§ **Aim of the task**:
Drop the pictures, then extract the listing word for word.

———

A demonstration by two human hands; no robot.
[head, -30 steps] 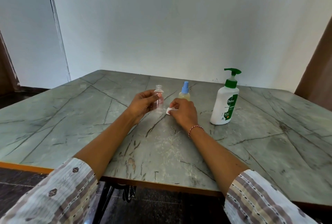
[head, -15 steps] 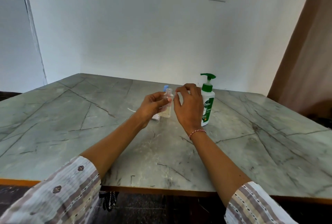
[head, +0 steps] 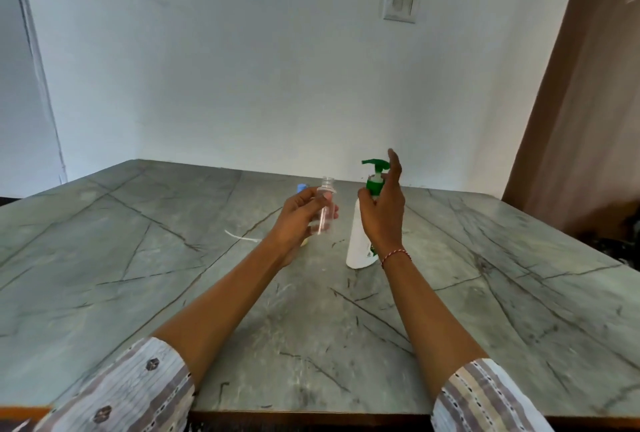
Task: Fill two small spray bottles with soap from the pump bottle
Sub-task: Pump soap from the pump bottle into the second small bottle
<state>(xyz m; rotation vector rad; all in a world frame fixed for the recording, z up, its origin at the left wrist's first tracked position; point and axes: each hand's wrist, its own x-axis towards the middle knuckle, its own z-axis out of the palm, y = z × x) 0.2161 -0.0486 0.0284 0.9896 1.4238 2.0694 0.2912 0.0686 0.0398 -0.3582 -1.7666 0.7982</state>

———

§ **Task answer**:
A demonstration by two human hands; no robot.
[head, -30 steps] 
[head, -15 steps] 
[head, +0 steps] 
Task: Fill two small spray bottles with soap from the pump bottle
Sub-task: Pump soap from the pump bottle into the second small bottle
<state>(xyz m; rotation vector rad; all in a world frame fixed for the recording, z up, its origin at the left wrist's first tracked position; point and axes: each hand's wrist, its own x-axis towards the middle knuckle, its own z-axis out of the palm, y = z × x) 0.2161 -0.0486 0.0284 0.9896 1.4238 2.0694 0.2912 0.0686 0.0398 -0.3582 -1.7666 0.7982</state>

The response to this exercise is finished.